◆ WHAT YOU NEED TO DO:
Show each line of the listing in which the word "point" occurs.

◆ SUPPLIED INFORMATION:
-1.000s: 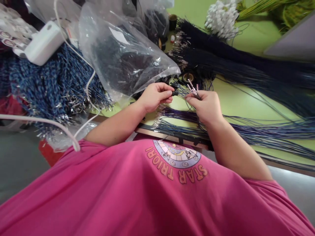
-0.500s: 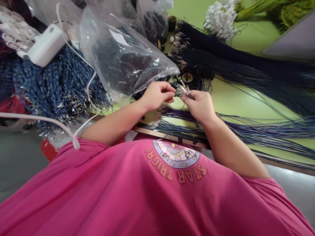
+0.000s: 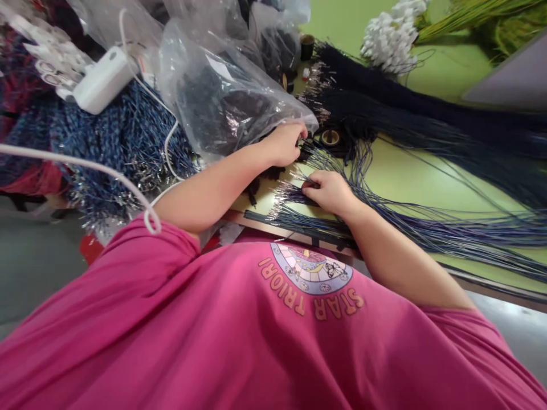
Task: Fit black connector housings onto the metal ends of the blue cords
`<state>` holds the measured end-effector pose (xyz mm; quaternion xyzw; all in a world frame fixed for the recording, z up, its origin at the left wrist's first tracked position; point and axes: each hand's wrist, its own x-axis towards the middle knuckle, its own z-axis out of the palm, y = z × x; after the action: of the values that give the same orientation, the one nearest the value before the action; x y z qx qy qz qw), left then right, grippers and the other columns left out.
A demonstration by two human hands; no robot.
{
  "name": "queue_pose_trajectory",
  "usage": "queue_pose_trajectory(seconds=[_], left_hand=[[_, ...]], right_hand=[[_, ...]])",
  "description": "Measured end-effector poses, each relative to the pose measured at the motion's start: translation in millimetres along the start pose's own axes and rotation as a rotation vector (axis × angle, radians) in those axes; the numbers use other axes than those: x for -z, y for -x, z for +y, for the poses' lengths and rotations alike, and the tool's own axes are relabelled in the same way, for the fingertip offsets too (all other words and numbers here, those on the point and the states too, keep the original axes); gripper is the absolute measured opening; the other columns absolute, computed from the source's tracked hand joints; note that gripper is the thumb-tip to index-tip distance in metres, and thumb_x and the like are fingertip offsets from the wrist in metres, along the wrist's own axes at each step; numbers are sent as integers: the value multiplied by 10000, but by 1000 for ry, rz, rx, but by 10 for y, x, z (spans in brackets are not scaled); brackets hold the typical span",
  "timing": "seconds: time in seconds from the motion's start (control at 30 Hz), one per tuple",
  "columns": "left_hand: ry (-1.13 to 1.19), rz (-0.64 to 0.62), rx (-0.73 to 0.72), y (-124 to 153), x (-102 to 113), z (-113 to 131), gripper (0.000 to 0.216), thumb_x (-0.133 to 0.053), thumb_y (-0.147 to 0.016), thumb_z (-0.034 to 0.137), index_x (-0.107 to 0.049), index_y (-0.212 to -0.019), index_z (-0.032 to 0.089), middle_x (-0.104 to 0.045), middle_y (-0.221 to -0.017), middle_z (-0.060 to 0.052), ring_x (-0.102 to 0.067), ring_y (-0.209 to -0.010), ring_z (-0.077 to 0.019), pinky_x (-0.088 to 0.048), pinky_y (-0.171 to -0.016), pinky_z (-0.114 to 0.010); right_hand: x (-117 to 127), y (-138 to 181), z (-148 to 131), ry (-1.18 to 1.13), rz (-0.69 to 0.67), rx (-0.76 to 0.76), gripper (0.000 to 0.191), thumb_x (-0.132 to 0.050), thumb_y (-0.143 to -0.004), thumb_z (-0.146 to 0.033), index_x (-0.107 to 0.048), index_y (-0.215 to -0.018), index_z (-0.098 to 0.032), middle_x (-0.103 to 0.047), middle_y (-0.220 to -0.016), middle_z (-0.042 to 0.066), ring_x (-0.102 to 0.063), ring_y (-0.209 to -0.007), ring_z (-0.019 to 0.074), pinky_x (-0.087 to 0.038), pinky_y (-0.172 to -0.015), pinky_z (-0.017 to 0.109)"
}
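Note:
My left hand is curled at the edge of the clear plastic bag, its fingertips closed on the dark ends of a loose bunch of thin cables. What exactly lies under those fingers is partly hidden. Lower and to the right, my right hand pinches at the silvery-tipped ends of a second bundle of dark blue cables near the table's front edge. Its thumb and index finger are bent together over them. The cables of both bunches trail off to the right.
A thick bundle of dark cables lies across the back. A roll of tape sits beside the bag. At left are twisted blue cable bundles, a white adapter and a white cord. White connectors lie at the back right.
My hands have separated. The left moved up toward the bag with the bunch of cables; the right let go of that bunch and dropped to the front bundle.

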<state>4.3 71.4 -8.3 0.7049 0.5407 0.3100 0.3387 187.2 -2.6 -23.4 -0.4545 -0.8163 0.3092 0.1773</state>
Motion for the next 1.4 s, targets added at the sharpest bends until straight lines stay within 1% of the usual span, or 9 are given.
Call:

◆ SOLUTION TO THIS PROBLEM:
`<state>` holds the measured end-effector pose (xyz mm; quaternion xyzw; all in a world frame fixed for the recording, z up, its origin at the left wrist's first tracked position; point and axes: each hand's wrist, its own x-axis towards the middle knuckle, its own z-axis out of the palm, y = z × x; after the action: of the values that give the same orientation, the one nearest the value before the action; x y z qx qy qz qw), left then right, grippers and the other columns left out.
  "description": "Measured end-effector poses, each relative to the pose measured at the motion's start: translation in millimetres along the start pose's own axes and rotation as a rotation vector (axis × angle, radians) in those axes; the numbers use other axes than those: x for -z, y for -x, z for +y, for the poses' lengths and rotations alike, and the tool's own axes are relabelled in the same way, for the fingertip offsets too (all other words and numbers here, those on the point and the states too, keep the original axes); gripper is the absolute measured opening; the other columns absolute, computed from the source's tracked hand joints; note that gripper is the thumb-tip to index-tip distance in metres, and thumb_x and the like are fingertip offsets from the wrist in metres, along the wrist's own axes at each step; numbers are sent as integers: the value multiplied by 10000, but by 1000 for ry, rz, rx, but by 10 for y, x, z (spans in brackets are not scaled); brackets hold the typical span",

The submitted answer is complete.